Nous passerons les fêtes de fin d’année au Qatar dans un bunker climatisé et fonctionnel qui n’aurait pas déplu à Adolf Hitler. Je n’ai créé aucune affinité avec les Français de l’équipe. Ils me supportent, je les supporte. Rien de plus. À la fin du voyage, je sais que je ne les reverrai pas. Leonardo aimerait nous voir rester ensemble après les matches. Dans le même temps, il refuse à nos proches l’accès aux entraînements. Notre famille passe après le club. Je n’ai vu maman que deux jours, du 22 au 24 décembre. Medhi avait ramené chez elle deux de ses nouveaux potes, « agents agrées par la FIFA », sans lui demander son avis. Il fonctionne ainsi. Il ne prévient jamais. Il ne dort plus à l’appart, il esquive mes SMS. Il apparaît, disparaît puis l’existence reprend son cours.
Moulins ne me manque pas. Les délires de Maman non plus. Comme je joue peu, elle me recommande de quitter le club. Les papiers alarmistes survenus après notre défaite contre Nice l’ont inquiétée. Des supporteurs mécontents de la nouvelle politique tarifaire du Parc ont cassé des pare-brise devant le Camp des Loges. Même La Montagne en a parlé. Mon frère a raison de me demander de garder le silence à propos des véritables raisons de son renvoi. Il redoute que la presse ne s’en prenne à Maman en découvrant ce fait divers incluant un célèbre joueur de l’équipe de France. Le scandale, aussi vieux et anecdotique soit-il, la blesserait. J’avais respecté son désir, allant même jusqu’à me taire devant Leonardo. En inventant cette journaliste, il avait sans doute cherché à protéger Anelka. Cela pouvait se comprendre. Après tout, Nicolas demeurait une icône au PSG.

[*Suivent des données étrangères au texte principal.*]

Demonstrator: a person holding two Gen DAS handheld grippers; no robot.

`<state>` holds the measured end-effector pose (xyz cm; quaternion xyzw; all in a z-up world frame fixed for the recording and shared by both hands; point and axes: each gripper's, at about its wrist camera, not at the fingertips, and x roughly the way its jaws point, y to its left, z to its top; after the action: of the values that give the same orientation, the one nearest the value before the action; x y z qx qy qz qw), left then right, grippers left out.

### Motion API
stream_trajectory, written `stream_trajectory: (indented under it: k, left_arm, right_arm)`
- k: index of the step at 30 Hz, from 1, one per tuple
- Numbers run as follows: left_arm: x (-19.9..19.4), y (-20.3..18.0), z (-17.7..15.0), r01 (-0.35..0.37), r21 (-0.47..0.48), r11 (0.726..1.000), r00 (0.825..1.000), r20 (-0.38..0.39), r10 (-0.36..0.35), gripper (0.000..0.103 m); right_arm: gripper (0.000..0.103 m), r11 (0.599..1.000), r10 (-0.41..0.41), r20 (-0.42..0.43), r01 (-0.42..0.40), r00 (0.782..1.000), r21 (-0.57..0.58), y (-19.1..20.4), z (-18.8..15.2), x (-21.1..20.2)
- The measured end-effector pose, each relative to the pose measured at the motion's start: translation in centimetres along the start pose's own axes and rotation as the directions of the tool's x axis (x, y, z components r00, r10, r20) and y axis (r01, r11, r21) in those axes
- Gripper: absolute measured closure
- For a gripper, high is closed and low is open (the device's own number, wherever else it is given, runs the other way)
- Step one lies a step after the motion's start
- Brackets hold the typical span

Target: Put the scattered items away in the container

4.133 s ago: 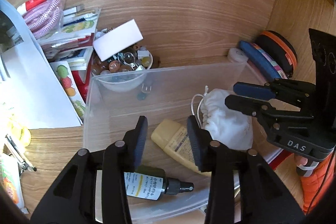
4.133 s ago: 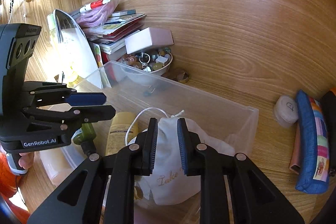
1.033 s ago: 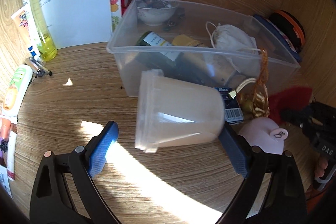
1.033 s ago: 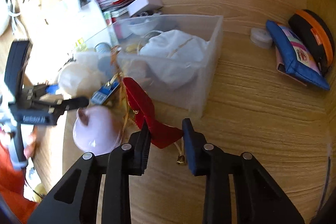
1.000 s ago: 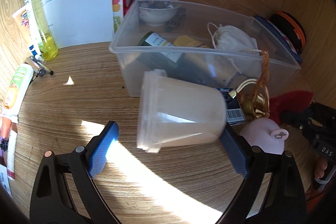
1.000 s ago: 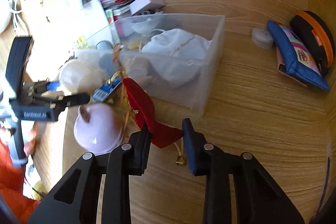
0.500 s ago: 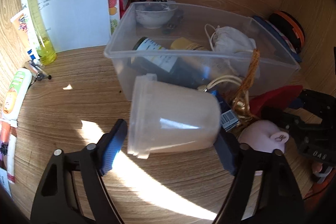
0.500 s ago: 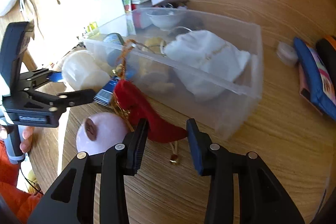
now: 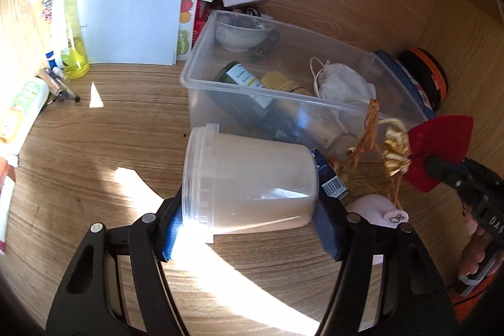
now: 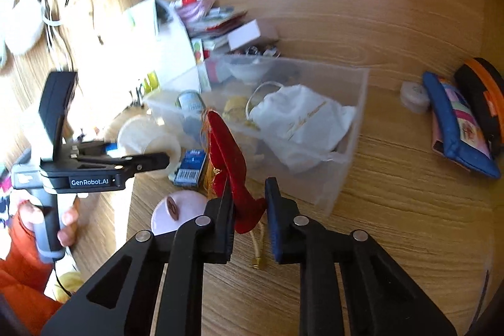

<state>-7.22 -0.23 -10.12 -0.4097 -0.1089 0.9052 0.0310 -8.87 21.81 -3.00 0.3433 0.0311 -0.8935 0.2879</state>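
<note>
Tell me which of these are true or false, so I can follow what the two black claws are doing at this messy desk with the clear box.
1. The left gripper has a translucent lidded tub lying on its side between its fingers. True.
2. The right gripper is empty. False: a red fabric ornament with gold cords sits between its fingers.
3. The white drawstring pouch lies on the desk beside the clear bin. False: it is inside the bin.
4. A pink round object rests on the desk outside the bin. True.
5. The blue patterned pouch is already in the bin. False: it lies on the desk, to the bin's right.
</note>
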Motion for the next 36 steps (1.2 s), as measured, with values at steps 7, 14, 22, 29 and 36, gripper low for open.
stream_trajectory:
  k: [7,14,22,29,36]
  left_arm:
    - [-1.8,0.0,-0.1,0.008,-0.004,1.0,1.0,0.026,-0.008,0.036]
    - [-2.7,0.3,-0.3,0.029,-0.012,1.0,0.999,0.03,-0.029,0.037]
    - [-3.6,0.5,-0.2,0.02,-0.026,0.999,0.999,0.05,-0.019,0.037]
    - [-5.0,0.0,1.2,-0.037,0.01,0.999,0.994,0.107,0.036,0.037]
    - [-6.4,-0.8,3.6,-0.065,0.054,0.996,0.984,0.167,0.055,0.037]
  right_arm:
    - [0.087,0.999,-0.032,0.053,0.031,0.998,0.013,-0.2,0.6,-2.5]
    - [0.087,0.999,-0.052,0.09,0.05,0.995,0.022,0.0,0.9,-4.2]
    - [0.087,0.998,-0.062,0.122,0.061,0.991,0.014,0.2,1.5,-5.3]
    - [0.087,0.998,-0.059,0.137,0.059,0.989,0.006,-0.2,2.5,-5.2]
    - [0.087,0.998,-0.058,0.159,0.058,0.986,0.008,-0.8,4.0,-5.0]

À cette heure-ci, Antoine doit dormir. Il n’est bon qu’à ça en ce moment. Il révise ses concours avec une confiance toute relative puisqu’il s’est simultanément renseigné sur les modalités d’inscriptions à Pôle emploi. Il se dit prêt à accepter n’importe quelle offre, du moment qu’elle paye. Sur deux cent trente CV envoyés, il n’a reçu que six retours, tous négatifs. Les sites spécialisés sur la recherche d’emploi sont inefficaces, chaque offre postée recevant dans la foulée plus de mille candidatures. Je pourrais lui trouver un boulot de vigile au Camp des Loges mais il n’envisage nullement de revenir sur Paris. Tant pis. Ce n’est pas grave. La solitude ne m’effraie pas. On a moins de chance d’être déçu par les autres quand on est seul.